There is a need to accelerate action [to combat climate change] up to 2030 that requires solidarity globally, determination and investment in decarbonisation and infrastructure,” he noted. “This means lots of jobs. The pathway to net carbon zero must be jobs rich. Career guidance and development is crucial – there is little point in training lots of people without this.”

Technology and change had historically always driven an expansion of the labour market, but that was a choice, not a given, Mr Noonan stressed.

“We need to enable people to develop their skills and take up the new jobs emerging; for this lifelong learning and career development are absolutely vital.”

Attention must also be paid to the injustices “brutally exposed” by the pandemic – which had cost the lives of 100,000 care workers and the jobs of 100 million people, mostly women, worldwide, he added.

Murielle Antille, of the International Organisation for Employers, said that changes to career guidance systems needed “to happen with people, and not to people.”

Drawing distinctions between career guidance and career coaching (used by employers to change or enhance roles for existing workers), she added:

Career orientation is like a hike, equipping a hiker well with proper kit - that won’t get them to their destination; they need a map and a compass too, particularly if the environment is as foggy as it is these days.
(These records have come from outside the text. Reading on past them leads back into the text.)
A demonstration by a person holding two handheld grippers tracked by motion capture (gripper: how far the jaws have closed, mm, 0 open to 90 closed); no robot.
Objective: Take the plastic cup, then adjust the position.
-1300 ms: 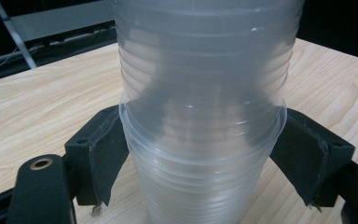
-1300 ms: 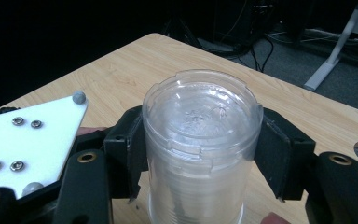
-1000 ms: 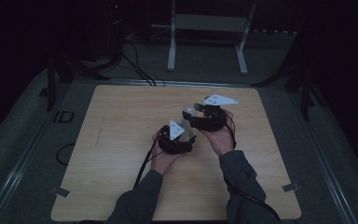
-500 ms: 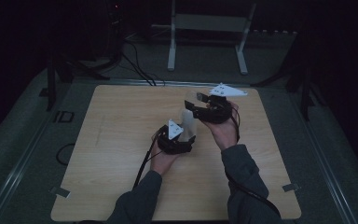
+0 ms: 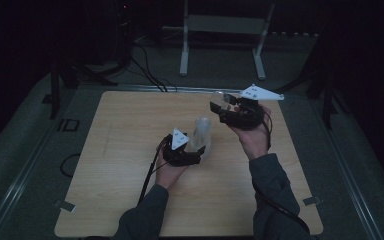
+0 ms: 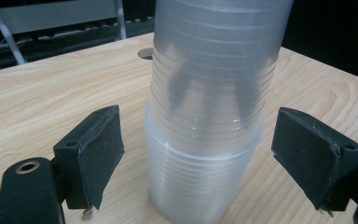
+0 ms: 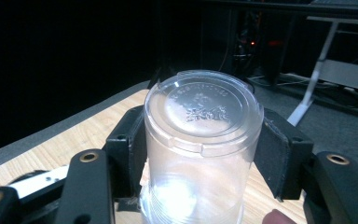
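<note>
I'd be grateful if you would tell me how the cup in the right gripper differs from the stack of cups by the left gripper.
The single cup is clamped in the right gripper and lifted off the table; the stack of cups stands on the table between the left gripper's open jaws, which have just been opening, pads clear of it. The cup is one piece; the stack is nested. Both are clear plastic.
</note>
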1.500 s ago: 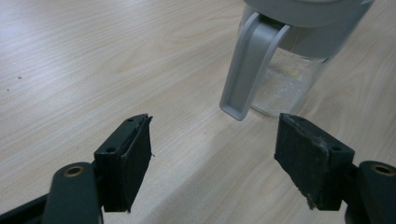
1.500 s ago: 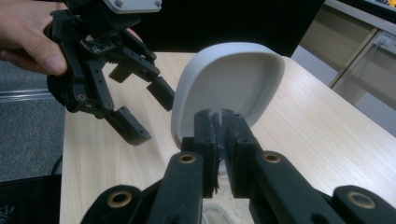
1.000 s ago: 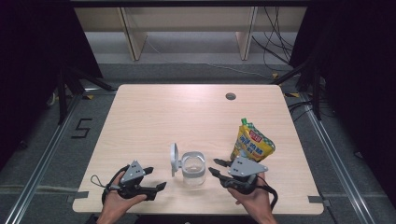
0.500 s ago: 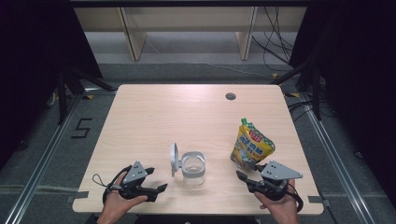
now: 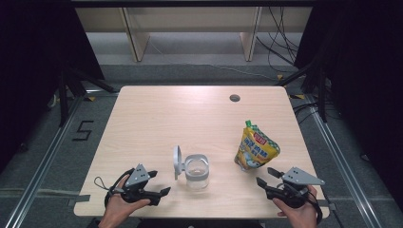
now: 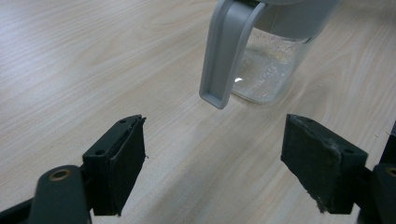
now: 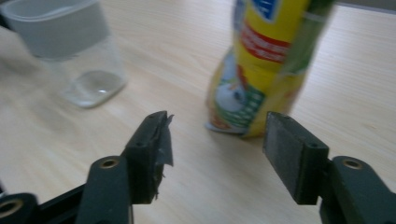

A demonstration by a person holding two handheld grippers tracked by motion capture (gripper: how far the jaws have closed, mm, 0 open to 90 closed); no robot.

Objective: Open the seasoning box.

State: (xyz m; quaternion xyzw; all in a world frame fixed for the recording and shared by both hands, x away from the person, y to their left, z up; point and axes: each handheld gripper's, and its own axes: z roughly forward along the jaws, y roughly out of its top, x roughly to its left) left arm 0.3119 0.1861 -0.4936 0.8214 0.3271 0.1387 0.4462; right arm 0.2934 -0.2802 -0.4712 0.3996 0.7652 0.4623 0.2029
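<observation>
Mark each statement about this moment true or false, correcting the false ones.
1. The jar has its lid flipped open. True.
2. The right gripper is shut on the pouch. False: its jaws are open and short of the pouch.
3. The pouch stands upright on the table. True.
4. The left gripper holds the jar. False: it is open and empty, the jar ahead of it.
5. The pouch lies left of the jar in the high view. False: it is to the right.

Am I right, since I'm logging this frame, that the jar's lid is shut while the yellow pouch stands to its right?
Not quite: the jar has its lid flipped open, standing up at its left side, as the high view shows. The yellow pouch does stand to its right.
</observation>
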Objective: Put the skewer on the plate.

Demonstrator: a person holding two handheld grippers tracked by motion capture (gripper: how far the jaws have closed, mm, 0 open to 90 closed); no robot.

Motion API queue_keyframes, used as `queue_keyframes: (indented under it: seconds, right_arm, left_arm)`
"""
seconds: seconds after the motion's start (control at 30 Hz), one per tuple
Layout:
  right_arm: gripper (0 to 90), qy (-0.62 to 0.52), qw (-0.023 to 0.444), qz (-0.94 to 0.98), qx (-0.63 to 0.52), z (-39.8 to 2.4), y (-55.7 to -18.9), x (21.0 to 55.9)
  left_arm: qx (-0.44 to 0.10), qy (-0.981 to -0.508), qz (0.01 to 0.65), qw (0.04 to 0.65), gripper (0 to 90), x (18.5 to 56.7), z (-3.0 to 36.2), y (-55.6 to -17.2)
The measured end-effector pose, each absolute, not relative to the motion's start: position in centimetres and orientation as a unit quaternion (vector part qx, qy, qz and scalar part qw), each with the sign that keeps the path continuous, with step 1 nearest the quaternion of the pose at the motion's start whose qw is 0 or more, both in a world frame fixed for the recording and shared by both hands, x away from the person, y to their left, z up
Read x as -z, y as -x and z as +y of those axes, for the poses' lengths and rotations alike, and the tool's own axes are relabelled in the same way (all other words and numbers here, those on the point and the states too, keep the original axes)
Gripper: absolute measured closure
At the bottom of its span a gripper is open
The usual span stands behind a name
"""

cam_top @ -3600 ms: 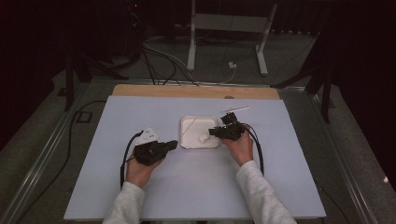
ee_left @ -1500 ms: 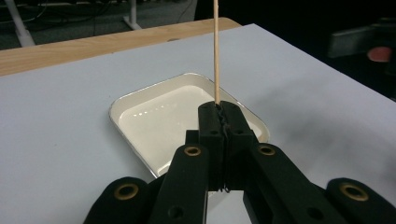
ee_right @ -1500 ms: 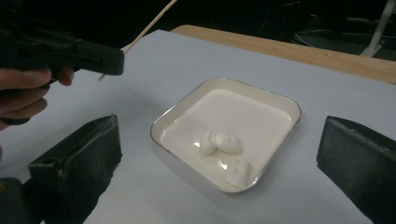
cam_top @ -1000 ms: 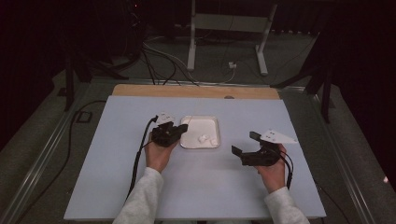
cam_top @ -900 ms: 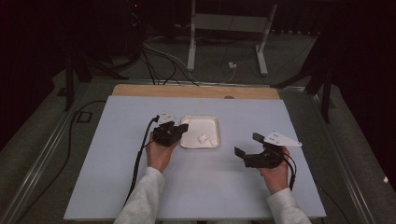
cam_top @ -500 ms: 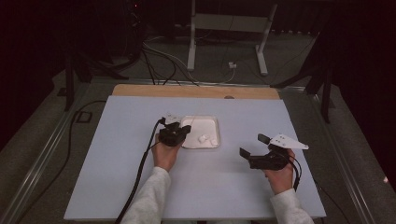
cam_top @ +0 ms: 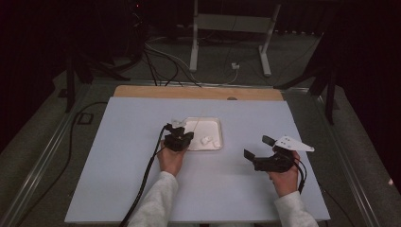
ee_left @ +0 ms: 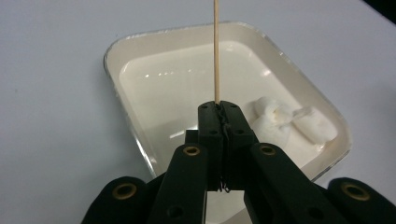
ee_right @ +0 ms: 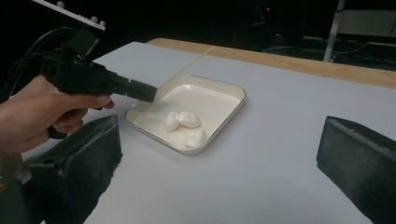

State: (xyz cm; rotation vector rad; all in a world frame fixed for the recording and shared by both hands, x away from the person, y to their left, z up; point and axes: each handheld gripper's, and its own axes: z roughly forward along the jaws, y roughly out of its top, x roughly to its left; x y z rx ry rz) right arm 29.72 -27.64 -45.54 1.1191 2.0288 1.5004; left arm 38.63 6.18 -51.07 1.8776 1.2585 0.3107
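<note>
No brand, label or legible writing appears on the grippers, the tray or the table covering.

The left gripper (ee_left: 219,109) has its jaws pressed together on a thin wooden skewer (ee_left: 216,51), clamped at the stick's near end. The skewer's long axis runs in line with the jaws, straight away from the gripper and out over the white tray (ee_left: 116,88); in the right gripper view it rises at a slant from the jaw tips, passing above the tray's far corner toward the back of the table. Its far tip leaves the left gripper view at the top edge.

The tray sits near the middle of the white table covering (cam_top: 118,156). Three marshmallows (ee_right: 184,122) lie in it, two touching and one just beside them, all clear of the skewer.

The right gripper (cam_top: 259,147) rests well apart from the tray, at the right side of the table, its jaws spread wide with nothing between them.
</note>
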Motion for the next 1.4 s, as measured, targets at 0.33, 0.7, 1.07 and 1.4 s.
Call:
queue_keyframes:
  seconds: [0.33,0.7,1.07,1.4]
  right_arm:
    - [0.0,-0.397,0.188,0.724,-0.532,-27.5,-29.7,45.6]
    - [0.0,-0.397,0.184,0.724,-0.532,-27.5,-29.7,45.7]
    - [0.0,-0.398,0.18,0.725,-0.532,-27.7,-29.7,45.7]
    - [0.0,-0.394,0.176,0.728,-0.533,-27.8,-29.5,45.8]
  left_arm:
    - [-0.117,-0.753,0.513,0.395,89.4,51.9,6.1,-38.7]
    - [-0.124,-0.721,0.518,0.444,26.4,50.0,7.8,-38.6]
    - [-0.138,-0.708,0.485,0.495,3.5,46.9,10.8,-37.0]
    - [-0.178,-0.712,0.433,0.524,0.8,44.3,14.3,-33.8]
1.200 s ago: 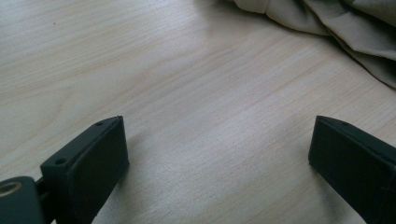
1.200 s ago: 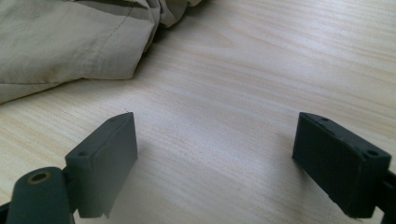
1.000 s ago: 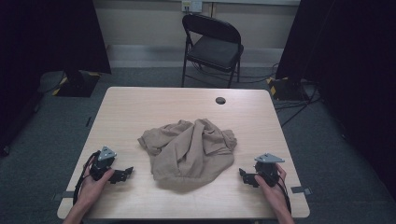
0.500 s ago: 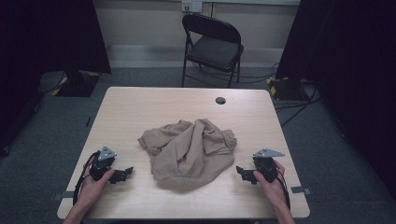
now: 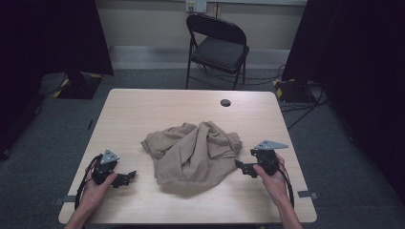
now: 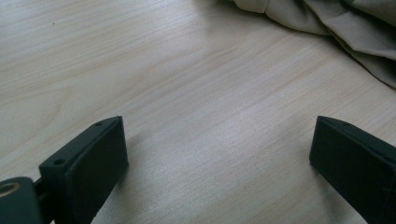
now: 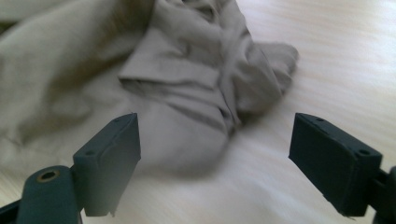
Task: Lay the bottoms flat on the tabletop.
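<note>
1. Worktop [image 5: 143, 114]: light wood, rectangular, w/ a dark round cable hole [image 5: 225, 102] near the far edge, right of centre. Bare surface on all sides of the cloth; widest bare stretch at far side and far-left corner.
2. Folding chair [image 5: 217, 47]: dark, on the floor beyond the far edge, apart from the worktop.
3. Cloth [image 5: 191, 152]: tan/khaki garment, crumpled in a heap at mid-worktop, slightly toward the near side. Folds and seams bunched at top right; a smoother lobe hangs toward the near edge. Lies flat on the wood, not lifted. Well inside all edges.
4. Right claw [image 5: 240, 167]: held in the person's right hand, just beside the cloth's right margin, pointing at it. Jaws spread wide, nothing between them; right gripper view shows the cloth [image 7: 187, 88] just ahead, its folded edge between the jaw lines, no contact seen.
5. Left claw [image 5: 128, 177]: in the left hand, near the near-left corner, near the cloth's left side but apart. Jaws released, wide; left gripper view shows bare wood between them, cloth [image 6: 336, 28] at top right.
</note>
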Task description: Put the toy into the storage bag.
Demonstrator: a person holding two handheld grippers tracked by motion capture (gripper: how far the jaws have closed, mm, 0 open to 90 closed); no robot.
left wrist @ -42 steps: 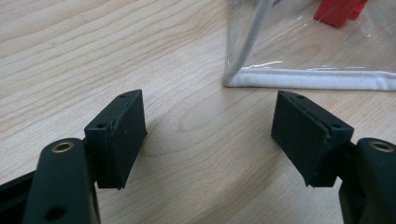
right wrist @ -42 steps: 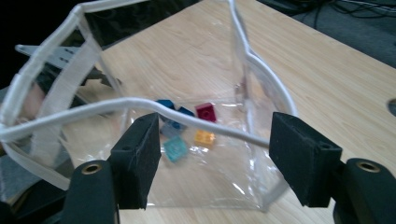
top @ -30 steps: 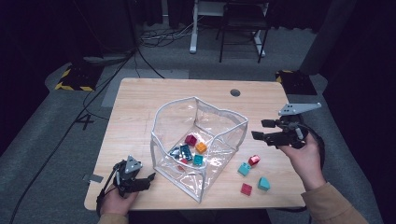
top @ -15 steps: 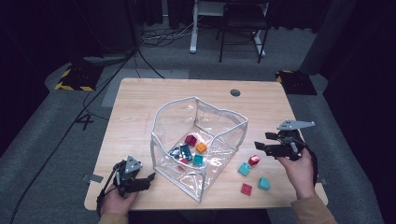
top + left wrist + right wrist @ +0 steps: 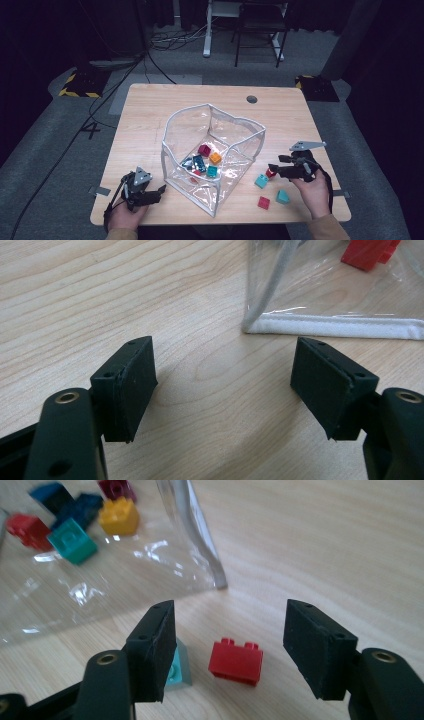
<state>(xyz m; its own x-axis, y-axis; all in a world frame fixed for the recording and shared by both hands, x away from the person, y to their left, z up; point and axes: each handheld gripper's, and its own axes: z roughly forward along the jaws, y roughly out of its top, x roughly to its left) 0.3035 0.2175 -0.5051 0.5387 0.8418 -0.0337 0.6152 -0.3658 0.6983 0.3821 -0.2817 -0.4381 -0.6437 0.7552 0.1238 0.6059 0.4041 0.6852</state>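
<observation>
The right gripper (image 5: 227,647) is lowered over a red brick (image 5: 235,661) that lies on the table (image 5: 150,115) just outside the clear bag (image 5: 235,127), beside its near right wall. Its jaws have just been closing but stand apart – the brick sits between them and the pads do not yet press on it. The left gripper (image 5: 225,385) rests by the bag's near left corner with jaws wide apart and nothing between them. The brick is judged light, rigid moulded plastic with smooth, somewhat slippery faces; it should not deform or break under clamping. The best hold appears to be across the two flat long sides, pads square to the faces and below the studs, since a skewed grip may let the brick twist out. Care is needed with the teal brick (image 5: 177,667) lying close by the gripper's left-hand jaw, which could be nudged. Count outside the bag, from the high view: four bricks – two teal, two red. Inside the bag, about six show: one dark red, one yellow, one teal, two blue, one red – the overlap makes that count uncertain.
</observation>
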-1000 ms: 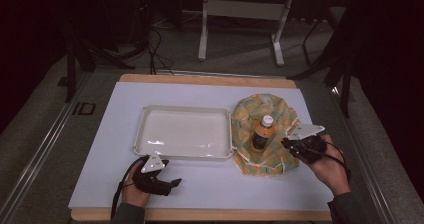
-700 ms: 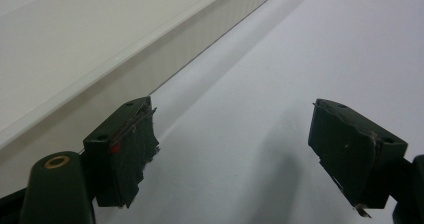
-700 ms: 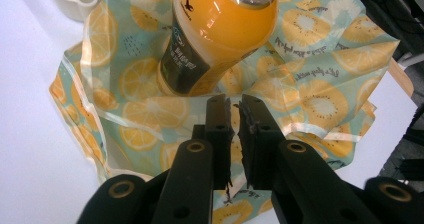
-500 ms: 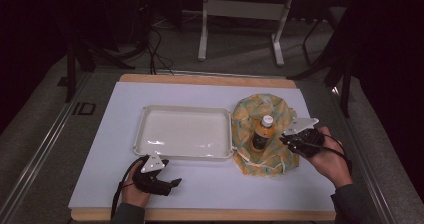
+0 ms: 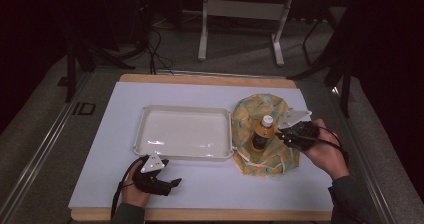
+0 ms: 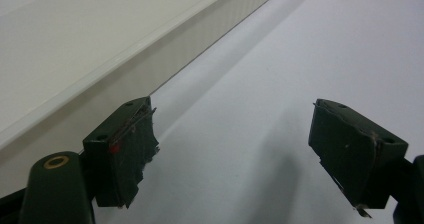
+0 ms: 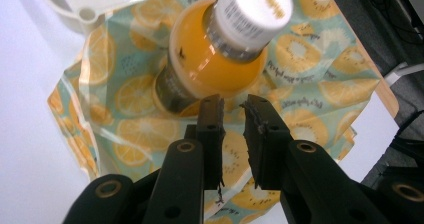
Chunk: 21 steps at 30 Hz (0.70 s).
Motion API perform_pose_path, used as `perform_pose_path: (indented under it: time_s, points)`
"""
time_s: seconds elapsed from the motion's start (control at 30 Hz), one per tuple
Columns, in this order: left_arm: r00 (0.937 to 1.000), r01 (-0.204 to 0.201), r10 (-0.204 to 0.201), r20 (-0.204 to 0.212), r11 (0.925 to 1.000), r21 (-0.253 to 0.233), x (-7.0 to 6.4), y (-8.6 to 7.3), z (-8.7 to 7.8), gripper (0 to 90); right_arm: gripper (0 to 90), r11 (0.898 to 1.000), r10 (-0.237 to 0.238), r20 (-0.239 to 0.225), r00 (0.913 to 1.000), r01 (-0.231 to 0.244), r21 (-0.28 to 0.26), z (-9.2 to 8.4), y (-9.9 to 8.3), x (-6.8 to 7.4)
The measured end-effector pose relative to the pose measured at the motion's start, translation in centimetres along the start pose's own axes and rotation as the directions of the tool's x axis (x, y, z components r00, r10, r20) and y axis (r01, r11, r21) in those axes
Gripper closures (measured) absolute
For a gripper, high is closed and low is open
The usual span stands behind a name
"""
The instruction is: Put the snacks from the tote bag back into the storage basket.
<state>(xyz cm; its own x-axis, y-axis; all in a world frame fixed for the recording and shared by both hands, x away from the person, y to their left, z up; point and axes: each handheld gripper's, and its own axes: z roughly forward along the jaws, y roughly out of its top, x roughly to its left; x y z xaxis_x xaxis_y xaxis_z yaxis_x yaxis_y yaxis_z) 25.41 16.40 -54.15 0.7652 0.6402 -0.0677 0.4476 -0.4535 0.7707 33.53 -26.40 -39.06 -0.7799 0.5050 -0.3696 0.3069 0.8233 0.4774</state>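
High view: a bottle of orange juice (image 5: 261,133) stands upright on a fruit-print cloth (image 5: 250,115) at the right of the white surface (image 5: 120,114).
Bottle: orange liquid, white cap with print around its side, dark label low on the body; in the right gripper view the bottle (image 7: 210,59) leans away from the camera, cap uppermost.
Cloth: pale green with orange slices and kiwi halves, spread under the bottle, its edges rumpled; in the right gripper view the cloth (image 7: 310,64) lies all round the bottle's base.
Tray: a shallow white tray (image 5: 150,115) lies just left of the cloth, its right rim touching or overlapped by the cloth's edge.
Right gripper (image 5: 283,135): just right of the bottle, held in the person's right hand; in its own view the right gripper (image 7: 232,110) has its jaws a narrow gap apart, having just been opening, with nothing between them, tips just short of the bottle's lower body.
Left gripper (image 5: 170,184): near the front edge of the surface, below the tray's front rim; in its own view the left gripper (image 6: 230,149) has jaws wide apart, bare surface between them, the tray wall (image 6: 165,59) alongside.
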Motion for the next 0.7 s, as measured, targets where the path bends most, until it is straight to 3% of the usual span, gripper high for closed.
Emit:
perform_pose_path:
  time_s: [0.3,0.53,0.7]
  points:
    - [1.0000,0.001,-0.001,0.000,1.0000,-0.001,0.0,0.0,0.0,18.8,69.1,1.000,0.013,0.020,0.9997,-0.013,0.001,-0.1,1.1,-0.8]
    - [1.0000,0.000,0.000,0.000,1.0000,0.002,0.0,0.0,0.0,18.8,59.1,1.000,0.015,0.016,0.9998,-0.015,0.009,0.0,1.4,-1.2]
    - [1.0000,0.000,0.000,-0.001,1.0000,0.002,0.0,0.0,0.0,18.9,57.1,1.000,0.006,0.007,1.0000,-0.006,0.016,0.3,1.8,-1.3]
It is about helping the hiker to be more resilient.”

Anthony Mann, of the OECD’s Inter Agency Group for Career Guidance, introduced a new publication “Investing in Career Guidance” that “summarises the arguments for why investing in career guidance is probably now more important than it has ever been.”

Panel discussion contributors described some of the changes taking place in career guidance internationally, including the introduction of career guidance as part of the school curriculum in Vietnam, the establishment of national career research and development centres in South Korea, and the introduction of careers advice vouchers in Belgium, which had driven both a boom in advisors and new standards in quality.

Contributors to a panel highlighting the view of donors and social partners, included observations such as that of Brajesh Panth, Chief of Education Sector Group, at the Asian Development Bank, who spoke of the need to invest in bringing large areas of employment in from the informal to formal sectors, and Alison Crabb, Head of Unit Skills Agenda at the EC’s DG Employment, Social Affairs and Inclusion, who said career development strategies should be embedded within wider policy areas, including the reskilling and upskilling programmes across the EU like the Youth Guarantee Scheme.